- What you have to do -
Output only the lines of the entries that follow, starting at the one with "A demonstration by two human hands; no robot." and running down to the one with "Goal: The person", both included and unchanged.

- Recorded data -
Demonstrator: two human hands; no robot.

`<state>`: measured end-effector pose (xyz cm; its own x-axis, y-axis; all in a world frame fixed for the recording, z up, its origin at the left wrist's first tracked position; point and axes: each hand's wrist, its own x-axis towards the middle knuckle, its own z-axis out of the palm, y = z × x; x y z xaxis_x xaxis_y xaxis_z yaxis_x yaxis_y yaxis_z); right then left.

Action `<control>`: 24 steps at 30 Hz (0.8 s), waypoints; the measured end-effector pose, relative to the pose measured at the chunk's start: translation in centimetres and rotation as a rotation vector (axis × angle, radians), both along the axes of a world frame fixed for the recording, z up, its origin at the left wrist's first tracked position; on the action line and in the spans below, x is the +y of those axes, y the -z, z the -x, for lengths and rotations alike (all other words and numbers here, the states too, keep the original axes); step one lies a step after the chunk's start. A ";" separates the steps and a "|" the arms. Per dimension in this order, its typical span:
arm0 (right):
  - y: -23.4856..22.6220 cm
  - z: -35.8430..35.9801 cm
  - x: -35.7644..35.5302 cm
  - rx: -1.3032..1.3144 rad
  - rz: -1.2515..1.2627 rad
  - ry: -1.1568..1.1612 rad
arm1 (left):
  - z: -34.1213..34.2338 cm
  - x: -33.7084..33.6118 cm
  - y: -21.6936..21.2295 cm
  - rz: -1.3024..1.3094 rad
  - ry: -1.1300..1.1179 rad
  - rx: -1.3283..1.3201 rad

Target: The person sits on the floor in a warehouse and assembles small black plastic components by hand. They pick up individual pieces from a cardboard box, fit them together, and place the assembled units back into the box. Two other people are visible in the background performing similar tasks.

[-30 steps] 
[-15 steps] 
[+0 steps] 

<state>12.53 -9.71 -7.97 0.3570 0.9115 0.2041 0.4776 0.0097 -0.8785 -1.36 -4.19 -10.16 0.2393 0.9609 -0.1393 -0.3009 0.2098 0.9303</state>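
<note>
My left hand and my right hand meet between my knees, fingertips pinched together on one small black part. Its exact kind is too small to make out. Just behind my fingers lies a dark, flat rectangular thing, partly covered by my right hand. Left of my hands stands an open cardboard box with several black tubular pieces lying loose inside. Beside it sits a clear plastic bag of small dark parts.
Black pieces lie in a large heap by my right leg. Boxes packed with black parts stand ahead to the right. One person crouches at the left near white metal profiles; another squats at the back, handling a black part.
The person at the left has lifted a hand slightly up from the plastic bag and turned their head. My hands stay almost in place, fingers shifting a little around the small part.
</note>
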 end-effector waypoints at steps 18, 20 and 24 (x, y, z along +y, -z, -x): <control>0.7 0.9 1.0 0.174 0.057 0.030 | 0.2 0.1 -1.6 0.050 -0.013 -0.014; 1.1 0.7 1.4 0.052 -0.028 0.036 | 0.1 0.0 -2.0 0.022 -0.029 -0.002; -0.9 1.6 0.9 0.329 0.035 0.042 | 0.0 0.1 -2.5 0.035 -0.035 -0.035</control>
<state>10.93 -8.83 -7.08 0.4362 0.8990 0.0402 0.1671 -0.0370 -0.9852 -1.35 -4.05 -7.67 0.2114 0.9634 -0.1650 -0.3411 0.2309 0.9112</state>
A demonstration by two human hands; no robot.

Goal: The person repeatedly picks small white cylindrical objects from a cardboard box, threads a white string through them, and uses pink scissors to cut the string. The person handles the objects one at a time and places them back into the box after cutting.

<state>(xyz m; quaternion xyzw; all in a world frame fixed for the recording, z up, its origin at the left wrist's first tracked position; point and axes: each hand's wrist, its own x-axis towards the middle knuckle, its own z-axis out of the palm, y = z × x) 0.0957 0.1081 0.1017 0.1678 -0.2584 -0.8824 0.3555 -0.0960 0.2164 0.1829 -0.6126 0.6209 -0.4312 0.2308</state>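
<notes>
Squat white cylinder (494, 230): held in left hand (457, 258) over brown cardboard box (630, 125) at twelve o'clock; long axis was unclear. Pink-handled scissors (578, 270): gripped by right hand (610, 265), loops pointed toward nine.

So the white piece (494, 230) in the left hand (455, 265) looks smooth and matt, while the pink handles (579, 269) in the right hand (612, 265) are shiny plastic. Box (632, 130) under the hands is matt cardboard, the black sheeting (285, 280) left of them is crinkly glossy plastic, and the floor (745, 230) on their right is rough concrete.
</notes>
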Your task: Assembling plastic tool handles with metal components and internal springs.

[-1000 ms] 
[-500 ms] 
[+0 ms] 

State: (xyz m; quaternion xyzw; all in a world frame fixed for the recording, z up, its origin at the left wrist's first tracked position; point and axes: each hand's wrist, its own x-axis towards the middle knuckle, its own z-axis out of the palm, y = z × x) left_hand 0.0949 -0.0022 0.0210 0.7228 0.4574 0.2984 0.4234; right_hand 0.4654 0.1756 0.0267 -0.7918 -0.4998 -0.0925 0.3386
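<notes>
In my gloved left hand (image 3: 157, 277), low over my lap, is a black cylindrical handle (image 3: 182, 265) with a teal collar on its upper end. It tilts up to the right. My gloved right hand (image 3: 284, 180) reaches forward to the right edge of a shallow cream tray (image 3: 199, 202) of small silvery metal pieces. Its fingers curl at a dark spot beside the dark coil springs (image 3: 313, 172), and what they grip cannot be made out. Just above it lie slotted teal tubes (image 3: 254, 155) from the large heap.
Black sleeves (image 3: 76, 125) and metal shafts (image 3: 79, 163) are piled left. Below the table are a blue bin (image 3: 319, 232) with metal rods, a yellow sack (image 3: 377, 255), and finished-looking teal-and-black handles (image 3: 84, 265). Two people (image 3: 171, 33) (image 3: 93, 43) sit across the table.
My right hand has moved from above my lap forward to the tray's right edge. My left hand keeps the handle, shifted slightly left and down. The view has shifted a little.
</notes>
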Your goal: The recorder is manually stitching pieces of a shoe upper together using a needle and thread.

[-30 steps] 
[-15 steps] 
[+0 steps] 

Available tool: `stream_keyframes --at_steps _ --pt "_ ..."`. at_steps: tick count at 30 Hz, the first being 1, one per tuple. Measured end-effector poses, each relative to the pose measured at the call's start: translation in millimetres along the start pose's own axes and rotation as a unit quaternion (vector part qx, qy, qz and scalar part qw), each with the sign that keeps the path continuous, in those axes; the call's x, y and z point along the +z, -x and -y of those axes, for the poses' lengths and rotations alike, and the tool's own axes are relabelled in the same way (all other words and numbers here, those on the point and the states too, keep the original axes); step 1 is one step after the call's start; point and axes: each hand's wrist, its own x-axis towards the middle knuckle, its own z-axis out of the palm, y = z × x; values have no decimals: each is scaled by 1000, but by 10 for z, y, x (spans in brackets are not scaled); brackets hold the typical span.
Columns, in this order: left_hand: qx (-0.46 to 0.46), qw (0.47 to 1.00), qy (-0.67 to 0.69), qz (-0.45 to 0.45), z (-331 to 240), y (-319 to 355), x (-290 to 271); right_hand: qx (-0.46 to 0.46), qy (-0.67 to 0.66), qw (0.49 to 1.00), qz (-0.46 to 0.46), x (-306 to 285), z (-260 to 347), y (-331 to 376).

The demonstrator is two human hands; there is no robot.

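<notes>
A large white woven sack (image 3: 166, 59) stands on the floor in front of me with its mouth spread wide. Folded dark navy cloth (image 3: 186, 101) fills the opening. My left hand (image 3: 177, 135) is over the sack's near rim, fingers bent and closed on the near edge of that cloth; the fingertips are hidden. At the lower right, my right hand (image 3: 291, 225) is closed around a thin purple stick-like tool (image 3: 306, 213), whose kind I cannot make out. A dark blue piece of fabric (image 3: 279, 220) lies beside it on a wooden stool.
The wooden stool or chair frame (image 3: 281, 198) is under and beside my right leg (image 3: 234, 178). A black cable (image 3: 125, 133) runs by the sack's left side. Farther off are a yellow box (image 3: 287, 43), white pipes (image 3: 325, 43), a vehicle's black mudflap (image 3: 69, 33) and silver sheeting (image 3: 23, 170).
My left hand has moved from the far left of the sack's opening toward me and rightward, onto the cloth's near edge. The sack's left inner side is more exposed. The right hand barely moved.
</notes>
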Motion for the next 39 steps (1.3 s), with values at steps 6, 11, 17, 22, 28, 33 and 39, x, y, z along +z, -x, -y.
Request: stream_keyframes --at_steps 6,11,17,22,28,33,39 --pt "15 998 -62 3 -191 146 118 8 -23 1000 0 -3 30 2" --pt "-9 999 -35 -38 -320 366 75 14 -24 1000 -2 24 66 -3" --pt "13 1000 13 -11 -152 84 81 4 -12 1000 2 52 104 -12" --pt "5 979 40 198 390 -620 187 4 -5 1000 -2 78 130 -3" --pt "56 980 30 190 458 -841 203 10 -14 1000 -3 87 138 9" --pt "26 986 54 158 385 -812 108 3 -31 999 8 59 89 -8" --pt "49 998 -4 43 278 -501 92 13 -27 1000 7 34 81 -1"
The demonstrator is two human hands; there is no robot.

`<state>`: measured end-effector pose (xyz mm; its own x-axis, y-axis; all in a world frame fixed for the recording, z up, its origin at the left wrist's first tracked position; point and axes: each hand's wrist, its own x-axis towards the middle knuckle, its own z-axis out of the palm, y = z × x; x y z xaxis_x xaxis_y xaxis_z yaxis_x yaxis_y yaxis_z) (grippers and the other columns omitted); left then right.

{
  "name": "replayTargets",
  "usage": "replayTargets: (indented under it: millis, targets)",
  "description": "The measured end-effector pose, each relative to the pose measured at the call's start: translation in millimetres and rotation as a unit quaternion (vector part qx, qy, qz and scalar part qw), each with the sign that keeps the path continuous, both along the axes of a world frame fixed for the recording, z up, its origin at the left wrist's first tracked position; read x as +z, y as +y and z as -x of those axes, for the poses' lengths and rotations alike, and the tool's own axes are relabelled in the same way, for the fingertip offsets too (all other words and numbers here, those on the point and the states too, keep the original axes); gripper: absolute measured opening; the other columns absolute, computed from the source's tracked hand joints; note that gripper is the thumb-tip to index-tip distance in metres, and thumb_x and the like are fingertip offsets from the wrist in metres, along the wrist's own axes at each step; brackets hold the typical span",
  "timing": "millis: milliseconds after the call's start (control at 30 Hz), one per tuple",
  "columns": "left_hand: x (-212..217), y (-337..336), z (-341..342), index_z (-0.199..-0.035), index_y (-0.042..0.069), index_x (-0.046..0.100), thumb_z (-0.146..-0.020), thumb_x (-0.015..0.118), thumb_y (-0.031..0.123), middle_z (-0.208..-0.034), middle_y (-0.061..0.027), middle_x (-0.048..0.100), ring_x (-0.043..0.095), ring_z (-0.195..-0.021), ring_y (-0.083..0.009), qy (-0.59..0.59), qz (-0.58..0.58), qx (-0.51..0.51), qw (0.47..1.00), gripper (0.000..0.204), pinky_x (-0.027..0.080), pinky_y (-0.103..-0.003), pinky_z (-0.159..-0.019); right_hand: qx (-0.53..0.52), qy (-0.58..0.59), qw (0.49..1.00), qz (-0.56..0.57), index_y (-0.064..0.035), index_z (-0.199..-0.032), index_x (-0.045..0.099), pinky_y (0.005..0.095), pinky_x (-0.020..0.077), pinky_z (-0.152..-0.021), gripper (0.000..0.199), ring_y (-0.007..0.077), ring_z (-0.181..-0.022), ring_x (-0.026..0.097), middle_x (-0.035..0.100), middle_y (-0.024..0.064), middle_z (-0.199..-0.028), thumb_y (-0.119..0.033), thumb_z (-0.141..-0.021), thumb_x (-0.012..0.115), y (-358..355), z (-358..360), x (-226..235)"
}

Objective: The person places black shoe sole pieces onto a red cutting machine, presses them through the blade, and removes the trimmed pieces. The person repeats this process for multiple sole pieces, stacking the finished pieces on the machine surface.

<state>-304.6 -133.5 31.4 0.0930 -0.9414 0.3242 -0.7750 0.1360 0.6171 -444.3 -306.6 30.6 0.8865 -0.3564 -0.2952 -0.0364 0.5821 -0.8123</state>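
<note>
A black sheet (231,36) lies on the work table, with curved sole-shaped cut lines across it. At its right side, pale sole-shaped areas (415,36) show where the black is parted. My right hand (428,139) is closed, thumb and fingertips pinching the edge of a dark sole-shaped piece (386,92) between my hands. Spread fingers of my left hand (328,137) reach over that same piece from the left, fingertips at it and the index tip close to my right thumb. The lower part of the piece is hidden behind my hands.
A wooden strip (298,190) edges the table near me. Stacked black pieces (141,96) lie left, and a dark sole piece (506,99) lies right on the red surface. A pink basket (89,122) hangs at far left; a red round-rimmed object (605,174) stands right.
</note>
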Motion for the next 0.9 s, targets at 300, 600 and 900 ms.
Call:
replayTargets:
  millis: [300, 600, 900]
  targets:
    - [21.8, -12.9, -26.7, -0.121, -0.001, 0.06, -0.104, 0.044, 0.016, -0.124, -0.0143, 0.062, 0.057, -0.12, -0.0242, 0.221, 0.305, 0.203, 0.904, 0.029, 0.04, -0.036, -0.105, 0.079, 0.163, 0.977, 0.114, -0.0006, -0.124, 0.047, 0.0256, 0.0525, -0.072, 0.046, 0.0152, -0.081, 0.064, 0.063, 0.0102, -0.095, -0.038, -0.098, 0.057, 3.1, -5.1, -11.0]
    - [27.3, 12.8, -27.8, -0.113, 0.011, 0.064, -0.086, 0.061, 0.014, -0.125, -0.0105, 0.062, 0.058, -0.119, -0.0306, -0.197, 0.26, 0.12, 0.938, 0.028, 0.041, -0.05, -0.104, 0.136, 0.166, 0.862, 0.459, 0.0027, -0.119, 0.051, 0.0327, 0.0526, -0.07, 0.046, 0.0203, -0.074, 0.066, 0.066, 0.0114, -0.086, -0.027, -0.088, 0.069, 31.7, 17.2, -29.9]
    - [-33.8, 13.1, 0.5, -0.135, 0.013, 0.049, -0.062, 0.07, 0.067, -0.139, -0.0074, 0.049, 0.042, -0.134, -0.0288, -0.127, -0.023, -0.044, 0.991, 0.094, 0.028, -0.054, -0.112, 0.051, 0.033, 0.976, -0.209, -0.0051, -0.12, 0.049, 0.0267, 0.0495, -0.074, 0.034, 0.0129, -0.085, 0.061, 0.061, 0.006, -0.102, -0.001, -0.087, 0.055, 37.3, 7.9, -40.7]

- Expected answer -
A demonstration by two human hands; no robot.

Goal: The person repeatedly picks small white cylindrical objects from a cardboard box, threads a white string through them, and uses pink scissors to cut the string. The person handles the objects one at a time and places them back into the box after cutting.

That concludes the response.